There is certainly much to be done to study the contributions of psychical research to psychological knowledge. I would argue that parapsychology has contributed actively to the development of concepts of the mind, particularly the mind as a nonphysical agent. The ideas of Myers as well as of such later workers as William McDougall, J. B. Rhine, Robert Thouless and B. P. Weisner, and John Beloff are cases in point. Regardless of the validity of those views, perhaps we should see them as historians do when they examine the philosophical and scientific ideas of Aristotle and Descartes today. That is, regardless of their current validity or acceptance, we can see these ideas as contributions to the intellectual history of our attempts to understand human nature.

There have also been contributions to conventional ways to explain parapsychological phenomena that deserve study and recognition.
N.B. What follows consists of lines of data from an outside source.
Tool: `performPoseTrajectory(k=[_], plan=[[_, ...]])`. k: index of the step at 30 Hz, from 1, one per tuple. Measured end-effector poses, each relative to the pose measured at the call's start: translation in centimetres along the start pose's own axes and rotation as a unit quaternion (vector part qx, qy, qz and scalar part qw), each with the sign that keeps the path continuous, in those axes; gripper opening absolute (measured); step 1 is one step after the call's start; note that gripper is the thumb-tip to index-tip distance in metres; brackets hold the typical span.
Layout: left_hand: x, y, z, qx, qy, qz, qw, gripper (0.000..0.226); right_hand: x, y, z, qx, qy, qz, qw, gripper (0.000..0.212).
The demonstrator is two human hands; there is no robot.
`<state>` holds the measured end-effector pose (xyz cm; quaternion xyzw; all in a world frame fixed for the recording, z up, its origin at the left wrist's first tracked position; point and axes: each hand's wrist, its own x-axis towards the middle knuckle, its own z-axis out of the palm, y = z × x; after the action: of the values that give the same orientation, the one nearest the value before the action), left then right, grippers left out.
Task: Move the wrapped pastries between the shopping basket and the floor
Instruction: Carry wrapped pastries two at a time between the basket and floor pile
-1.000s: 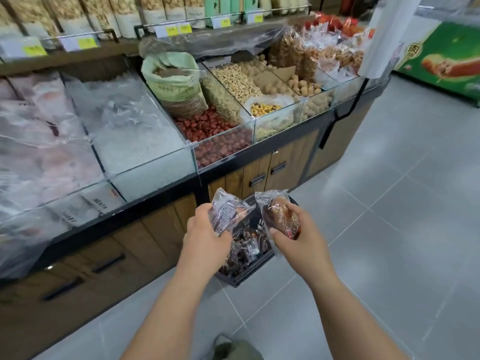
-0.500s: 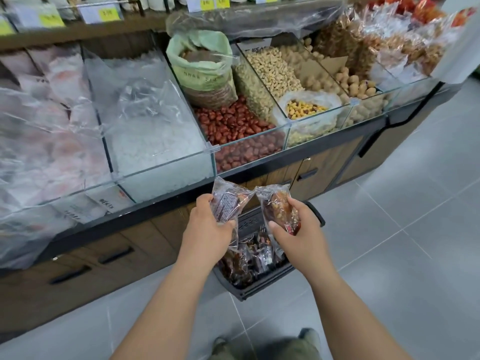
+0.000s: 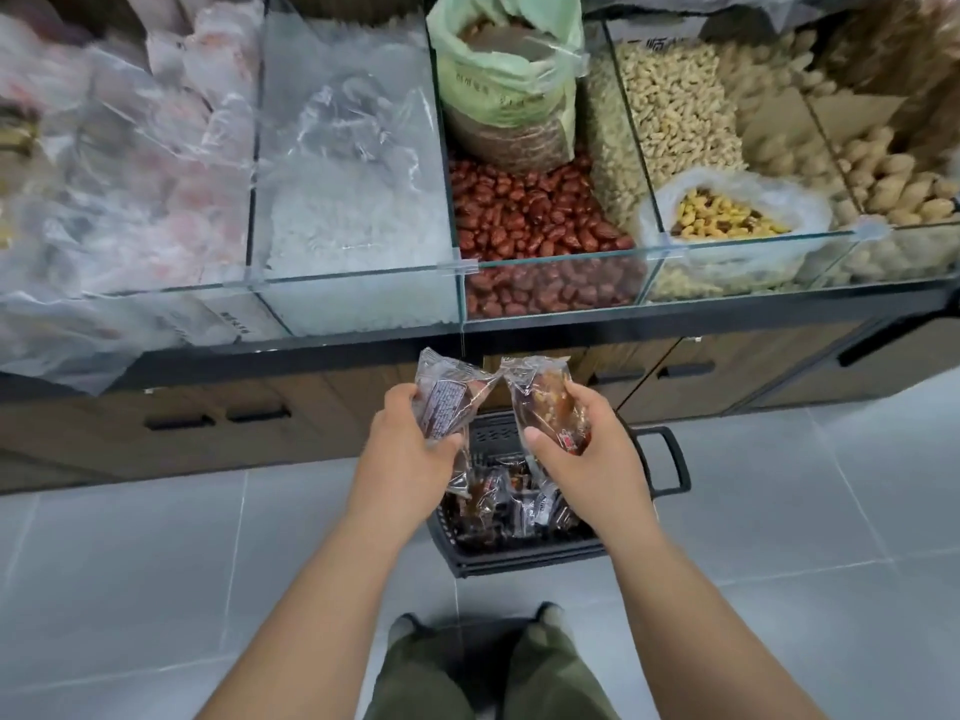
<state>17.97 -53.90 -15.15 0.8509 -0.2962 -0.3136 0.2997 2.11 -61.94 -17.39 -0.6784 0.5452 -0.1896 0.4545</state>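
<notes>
A black shopping basket (image 3: pixel 524 556) stands on the grey tiled floor in front of me, holding several wrapped pastries (image 3: pixel 511 504). Above it, my left hand (image 3: pixel 410 449) grips one clear-wrapped pastry (image 3: pixel 444 394) with a printed label facing me. My right hand (image 3: pixel 587 454) grips a second wrapped pastry (image 3: pixel 545 402), brown with a red mark on the wrapper. The two packets almost touch at their top corners. The basket's far half is hidden behind my hands.
A shop counter with glass bins (image 3: pixel 550 262) of red dates, peanuts and bagged goods runs across the top, with wooden drawers (image 3: pixel 218 423) below. The basket's handle (image 3: pixel 670 459) juts right. My legs in green trousers (image 3: pixel 467 672) stand just behind the basket.
The view has tilted down and swung left, so the basket now sits straight below my hands. Both hands keep hold of their pastries, in much the same pose.
</notes>
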Motion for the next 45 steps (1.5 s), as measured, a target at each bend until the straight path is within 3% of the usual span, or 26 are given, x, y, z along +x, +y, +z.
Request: performPoseTrajectory(k=[7,17,25,32,36,41,45], plan=[[2.1,-2.8,5.1,-0.004,0.024,-0.050,0.998,0.060,3.6,4.7,1.0,-0.002,-0.082,0.015,0.997,0.064],[7.8,-14.0,16.3,-0.020,-0.026,-0.127,0.991,0.057,7.1,17.0,10.5,-0.051,-0.194,0.100,0.975,0.069],[13.7,-25.3,26.2,0.032,-0.080,-0.139,0.987,0.057,10.2,29.8,20.1,-0.133,-0.200,0.176,0.955,0.068],[17.8,-31.2,33.5,0.076,-0.116,-0.151,0.979,0.056,13.0,38.4,25.9,-0.199,-0.187,0.241,0.931,0.066],[18.9,-33.5,36.0,0.079,-0.106,-0.166,0.977,0.059,14.0,40.8,28.2,-0.238,-0.219,0.235,0.917,0.071],[19.7,-34.5,36.7,0.104,-0.143,-0.228,0.957,0.053,14.4,41.1,28.7,-0.339,-0.299,0.228,0.862,0.080],[19.8,-31.9,34.6,0.102,-0.150,-0.238,0.954,0.071,14.6,38.4,27.0,-0.279,-0.227,0.208,0.910,0.054]])
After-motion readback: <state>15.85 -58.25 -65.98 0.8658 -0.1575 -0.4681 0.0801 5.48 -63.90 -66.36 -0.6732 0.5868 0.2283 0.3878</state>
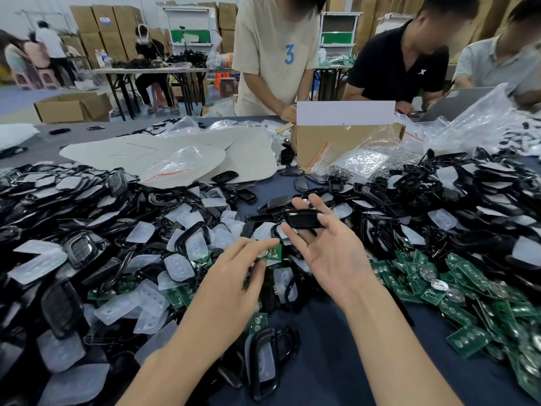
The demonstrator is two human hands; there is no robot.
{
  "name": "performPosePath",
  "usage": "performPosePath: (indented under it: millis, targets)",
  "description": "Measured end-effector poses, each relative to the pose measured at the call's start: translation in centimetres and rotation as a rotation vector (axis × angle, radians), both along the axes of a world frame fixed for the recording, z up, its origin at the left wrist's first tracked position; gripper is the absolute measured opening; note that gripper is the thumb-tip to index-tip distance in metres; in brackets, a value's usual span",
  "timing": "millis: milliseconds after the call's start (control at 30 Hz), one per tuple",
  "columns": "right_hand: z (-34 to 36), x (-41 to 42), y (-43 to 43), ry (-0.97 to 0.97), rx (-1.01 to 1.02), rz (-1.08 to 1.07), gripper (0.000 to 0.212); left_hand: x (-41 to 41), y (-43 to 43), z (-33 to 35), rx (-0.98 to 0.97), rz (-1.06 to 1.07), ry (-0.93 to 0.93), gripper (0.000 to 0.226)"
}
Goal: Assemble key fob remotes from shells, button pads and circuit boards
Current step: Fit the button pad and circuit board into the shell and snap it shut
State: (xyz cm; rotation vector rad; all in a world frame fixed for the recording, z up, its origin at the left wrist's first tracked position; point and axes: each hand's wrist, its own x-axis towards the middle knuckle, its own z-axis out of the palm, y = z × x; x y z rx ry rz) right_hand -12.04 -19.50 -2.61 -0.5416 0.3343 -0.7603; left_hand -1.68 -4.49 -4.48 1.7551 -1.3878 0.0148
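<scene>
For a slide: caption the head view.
The left hand pinches a green circuit board; the right hand holds a black shell above heaped parts.

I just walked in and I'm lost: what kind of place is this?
Most likely a small assembly workshop. The table is heaped with black shells, clear button pads and green circuit boards, several people work around it, and cardboard cartons stand stacked at the back.
</scene>
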Motion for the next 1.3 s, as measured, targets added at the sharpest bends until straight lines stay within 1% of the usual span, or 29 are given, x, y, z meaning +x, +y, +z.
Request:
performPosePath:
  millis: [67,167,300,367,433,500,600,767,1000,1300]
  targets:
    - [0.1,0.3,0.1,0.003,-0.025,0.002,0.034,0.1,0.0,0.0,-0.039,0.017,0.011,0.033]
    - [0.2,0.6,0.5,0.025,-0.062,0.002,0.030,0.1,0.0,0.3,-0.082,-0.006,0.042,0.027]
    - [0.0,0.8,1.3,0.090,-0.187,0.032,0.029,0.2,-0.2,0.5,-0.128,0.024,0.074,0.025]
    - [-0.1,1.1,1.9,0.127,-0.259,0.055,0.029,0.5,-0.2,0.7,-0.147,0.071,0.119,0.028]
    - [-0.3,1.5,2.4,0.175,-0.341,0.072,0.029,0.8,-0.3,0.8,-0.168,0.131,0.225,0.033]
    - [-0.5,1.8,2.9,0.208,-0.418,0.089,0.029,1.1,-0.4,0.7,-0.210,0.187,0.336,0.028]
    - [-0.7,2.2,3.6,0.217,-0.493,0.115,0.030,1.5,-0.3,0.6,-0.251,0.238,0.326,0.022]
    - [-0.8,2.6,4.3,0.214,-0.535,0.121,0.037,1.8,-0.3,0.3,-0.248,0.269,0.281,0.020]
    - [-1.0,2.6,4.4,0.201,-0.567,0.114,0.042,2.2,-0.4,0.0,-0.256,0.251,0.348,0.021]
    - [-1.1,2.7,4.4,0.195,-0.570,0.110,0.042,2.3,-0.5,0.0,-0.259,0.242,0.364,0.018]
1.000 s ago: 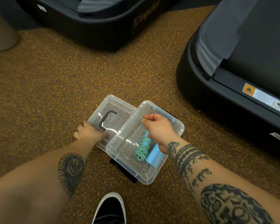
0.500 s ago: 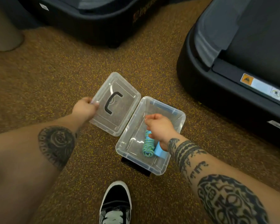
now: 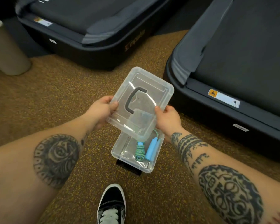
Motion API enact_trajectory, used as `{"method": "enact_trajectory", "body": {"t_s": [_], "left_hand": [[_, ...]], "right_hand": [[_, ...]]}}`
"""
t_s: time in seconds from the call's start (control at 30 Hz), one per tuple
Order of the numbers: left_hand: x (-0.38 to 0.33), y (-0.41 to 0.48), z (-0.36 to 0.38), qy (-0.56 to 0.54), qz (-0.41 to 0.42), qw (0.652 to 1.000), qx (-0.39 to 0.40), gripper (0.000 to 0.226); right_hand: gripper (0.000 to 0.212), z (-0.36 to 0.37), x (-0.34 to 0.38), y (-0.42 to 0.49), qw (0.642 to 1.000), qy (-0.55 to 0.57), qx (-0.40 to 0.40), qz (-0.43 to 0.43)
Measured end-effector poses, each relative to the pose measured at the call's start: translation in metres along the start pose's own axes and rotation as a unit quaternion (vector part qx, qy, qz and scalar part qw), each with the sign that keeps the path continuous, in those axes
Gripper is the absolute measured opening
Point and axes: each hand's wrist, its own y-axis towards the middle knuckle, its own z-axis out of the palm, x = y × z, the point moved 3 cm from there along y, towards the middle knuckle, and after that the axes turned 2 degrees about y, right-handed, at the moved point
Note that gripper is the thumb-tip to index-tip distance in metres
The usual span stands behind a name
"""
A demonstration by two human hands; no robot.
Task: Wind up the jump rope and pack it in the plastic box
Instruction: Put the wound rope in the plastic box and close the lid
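You are at the closing step: the wound jump rope (image 3: 140, 151) already lies inside the plastic box (image 3: 120, 148) on the speckled floor (image 3: 63, 94), its blue handles (image 3: 150, 148) alongside the green-and-blue coil toward the box's right wall. You hold the clear lid (image 3: 144, 97) with both hands, tilted and raised above the far end of the box, apart from its rim. Your left hand (image 3: 102, 110) is closed on the lid's left edge, thumb on top; your right hand (image 3: 167, 118) pinches the near right edge the same way. The next move, as I judge it, calls for squaring the lid's corners over the box, lowering it level and pressing until the rim seats; watch that no loop of rope rides up under the edge. Count: one box, one lid with one grey handle (image 3: 133, 101), one rope bundle, two treadmills (image 3: 233, 78) behind, one shoe (image 3: 111, 206) below.
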Motion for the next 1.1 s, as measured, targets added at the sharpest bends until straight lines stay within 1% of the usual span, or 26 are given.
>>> {"method": "enact_trajectory", "body": {"t_s": [0.07,0.1,0.13,0.2,0.27,0.37,0.47,0.53,0.6,0.77,0.87,0.97,1.1], "left_hand": [[0.018,-0.012,0.015,-0.007,-0.022,1.0,0.015,0.026],[0.029,-0.017,0.019,0.014,-0.025,1.0,0.011,0.027],[0.04,-0.018,0.019,0.057,-0.025,0.998,0.0,0.029],[0.059,-0.024,0.017,0.173,-0.031,0.984,-0.01,0.035],[0.076,-0.029,0.018,0.269,-0.042,0.962,-0.008,0.039],[0.093,-0.03,0.022,0.338,-0.047,0.94,-0.021,0.042],[0.096,-0.024,0.025,0.386,-0.031,0.921,-0.034,0.037],[0.097,-0.02,0.027,0.401,-0.031,0.915,-0.04,0.036],[0.098,-0.016,0.027,0.409,-0.042,0.91,-0.049,0.038],[0.1,-0.009,0.028,0.401,-0.043,0.914,-0.044,0.039],[0.101,-0.005,0.028,0.381,-0.035,0.922,-0.057,0.041],[0.1,0.002,0.029,0.366,-0.027,0.928,-0.07,0.041],[0.094,0.009,0.024,0.343,-0.047,0.935,-0.074,0.04]], "right_hand": [[0.021,-0.009,-0.012,-0.006,1.0,-0.013,-0.015,0.009],[0.016,-0.013,-0.019,-0.01,0.999,-0.018,-0.017,0.02],[0.015,-0.016,-0.027,-0.013,0.999,-0.022,-0.011,0.034],[0.023,-0.018,-0.045,-0.02,0.997,-0.039,0.007,0.062],[0.033,-0.016,-0.065,-0.024,0.994,-0.075,0.019,0.082],[0.03,-0.011,-0.088,-0.027,0.991,-0.094,0.016,0.092],[0.033,-0.004,-0.102,-0.025,0.985,-0.14,0.011,0.095],[0.037,0.0,-0.107,-0.022,0.981,-0.169,0.01,0.091],[0.038,0.003,-0.11,-0.017,0.98,-0.174,0.016,0.096],[0.037,0.002,-0.112,-0.008,0.978,-0.181,0.024,0.1],[0.032,0.003,-0.117,-0.006,0.98,-0.149,0.036,0.13],[0.032,0.006,-0.126,0.0,0.98,-0.101,0.039,0.166],[0.025,0.01,-0.13,0.005,0.982,-0.084,0.032,0.166]]}}
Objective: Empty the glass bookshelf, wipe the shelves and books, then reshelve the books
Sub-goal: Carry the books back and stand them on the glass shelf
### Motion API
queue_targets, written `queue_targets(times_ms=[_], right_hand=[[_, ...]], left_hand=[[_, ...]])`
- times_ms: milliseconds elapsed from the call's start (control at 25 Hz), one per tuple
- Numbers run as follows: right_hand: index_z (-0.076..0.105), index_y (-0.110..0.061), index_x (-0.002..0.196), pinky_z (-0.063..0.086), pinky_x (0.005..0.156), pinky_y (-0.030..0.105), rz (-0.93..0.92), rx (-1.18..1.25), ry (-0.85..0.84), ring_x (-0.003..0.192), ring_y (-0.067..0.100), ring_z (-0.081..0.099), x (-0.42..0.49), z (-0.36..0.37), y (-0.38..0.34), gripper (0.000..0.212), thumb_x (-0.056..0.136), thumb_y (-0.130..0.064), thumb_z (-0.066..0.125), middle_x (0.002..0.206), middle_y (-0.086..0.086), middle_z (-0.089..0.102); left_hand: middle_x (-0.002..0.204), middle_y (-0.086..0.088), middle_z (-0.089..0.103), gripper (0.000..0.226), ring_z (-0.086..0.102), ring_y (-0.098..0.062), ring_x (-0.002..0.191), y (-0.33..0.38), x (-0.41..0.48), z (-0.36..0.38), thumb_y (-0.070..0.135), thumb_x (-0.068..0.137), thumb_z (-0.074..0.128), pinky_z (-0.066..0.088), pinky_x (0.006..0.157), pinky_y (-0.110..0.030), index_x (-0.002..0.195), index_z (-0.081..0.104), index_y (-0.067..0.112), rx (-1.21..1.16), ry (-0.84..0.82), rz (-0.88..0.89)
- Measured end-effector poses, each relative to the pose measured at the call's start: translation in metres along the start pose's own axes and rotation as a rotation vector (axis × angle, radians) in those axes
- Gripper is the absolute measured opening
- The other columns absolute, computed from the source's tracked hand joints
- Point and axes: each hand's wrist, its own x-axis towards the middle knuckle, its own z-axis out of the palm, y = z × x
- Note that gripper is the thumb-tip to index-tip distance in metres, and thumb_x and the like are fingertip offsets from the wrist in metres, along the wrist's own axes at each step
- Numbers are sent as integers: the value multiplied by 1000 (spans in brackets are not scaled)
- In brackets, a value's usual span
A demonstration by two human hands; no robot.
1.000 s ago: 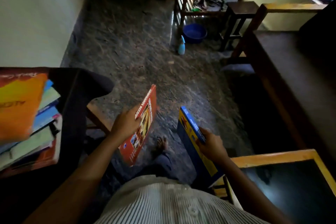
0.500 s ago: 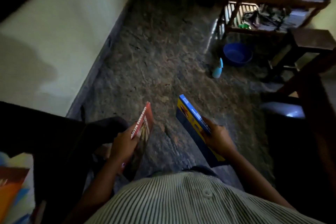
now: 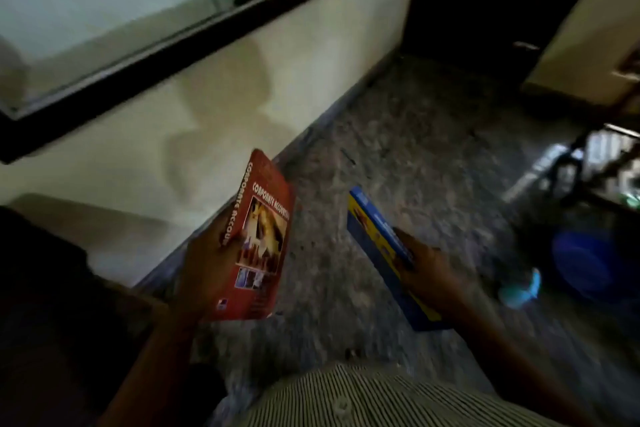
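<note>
Clamping its fingers on the spine of the red book (image 3: 264, 236) at centre frame, the left hand (image 3: 204, 265) holds firm. The right hand (image 3: 434, 276) has its fingers clamped on the blue book (image 3: 372, 229), right of centre. Both seem light, stiff paperbacks, best gripped spine-side.

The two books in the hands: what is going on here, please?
A person holds one book in each hand above the floor. The left hand grips a red accounting book, the right hand a blue and yellow book. The glass bookshelf is in the wall at upper left.
</note>
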Motion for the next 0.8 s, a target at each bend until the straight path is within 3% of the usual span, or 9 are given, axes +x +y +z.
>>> queue_targets(times_ms=[80,200,320,440,520,560,640,720,800], right_hand=[[33,-28,142,42,78,29,-178,50,38,104,30,61,57,-23,-39,54,92,-22,53,119,14,63],[39,-26,139,32,64,18,-446,124,130,94,29,63,138,-50,-111,51,92,-20,56,110,12,66],[41,-22,138,33,59,2,-666,294,167,75,14,60,191,-69,-195,52,90,-16,59,98,7,65],[47,-21,134,31,71,-4,-829,478,217,89,13,64,225,-73,-271,48,88,-17,62,108,8,68],[53,-21,129,28,69,-10,-959,608,275,97,-2,54,242,-75,-329,44,86,-23,61,101,0,68],[53,-24,127,29,68,-11,-1026,665,295,96,-8,51,251,-78,-357,44,83,-24,59,99,-5,67],[48,-29,128,34,67,-6,-1121,734,332,94,-4,54,269,-83,-408,48,82,-22,56,98,-5,68],[49,-27,131,41,69,3,-1171,776,383,93,5,58,287,-90,-449,48,83,-23,54,100,-3,69],[50,-21,133,43,68,4,-1221,837,424,91,4,59,300,-101,-487,47,86,-26,52,96,-7,68]], left_hand=[[93,0,65,36,66,-4,63,24,26,-11,21,93,54,58,72,-32,129,49,25,-27,118,15],[95,11,63,43,66,-1,72,52,72,-34,42,86,51,56,73,-23,128,46,31,-62,362,100],[105,13,63,36,62,4,88,68,127,-71,33,93,56,54,82,-34,128,49,36,-128,602,166],[106,17,63,37,63,-2,93,87,175,-106,31,90,54,53,84,-38,127,51,39,-147,798,289],[106,16,64,38,64,-7,97,110,208,-131,22,93,55,54,85,-40,123,49,45,-225,890,371],[106,16,65,40,65,-8,96,120,225,-146,20,93,55,54,84,-41,122,49,47,-255,933,404],[103,11,68,41,68,-13,92,140,256,-180,24,90,58,55,83,-46,123,51,47,-302,1005,459],[103,10,70,43,68,-14,93,157,284,-214,20,90,58,55,84,-48,127,52,43,-329,1021,522],[109,10,67,44,66,-11,99,174,308,-244,15,93,55,53,89,-45,133,50,32,-300,1083,615]])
Psychical researchers themselves, and not only their critics, have been active along these lines. This includes fraud (such as the work of Hereward Carrington, and Julian Ochorowicz), problems with human testimony (Edmund Gurney, Richard Hodgson, Eleonor M. Sidgwick, Donald J. West) and phenomena such as hallucinations, automatisms and the creation of secondary personalities (Théodore Flournoy, James H. Hyslop, Enrico Morselli, F. W. H. Myers, and René Sudre). Perhaps one day we will see such parapsychologists as Whately Carington, J.G. Pratt, Charles Stuart, and Charles Honorton credited as contributors to methodologies to measure mentation quantitatively.

Furthermore, I would like to see future histories of psychology mention the contributions of parapsychologists to the human potential movement and to the empirical study of the variety of human experience. Future examinations of the work of parapsychologists may extend our understanding to the point that we may see histories that do not trivialize parapsychology work even if the ontological status of our claims has not been resolved. This does not need to be limited to psychology. As seen in some existing works (e.g., Biondi, 1988; Luckhurst, 2002), interest in, and study of, psychic phenomena has interacted with and influenced literature, religion and many practices and beliefs.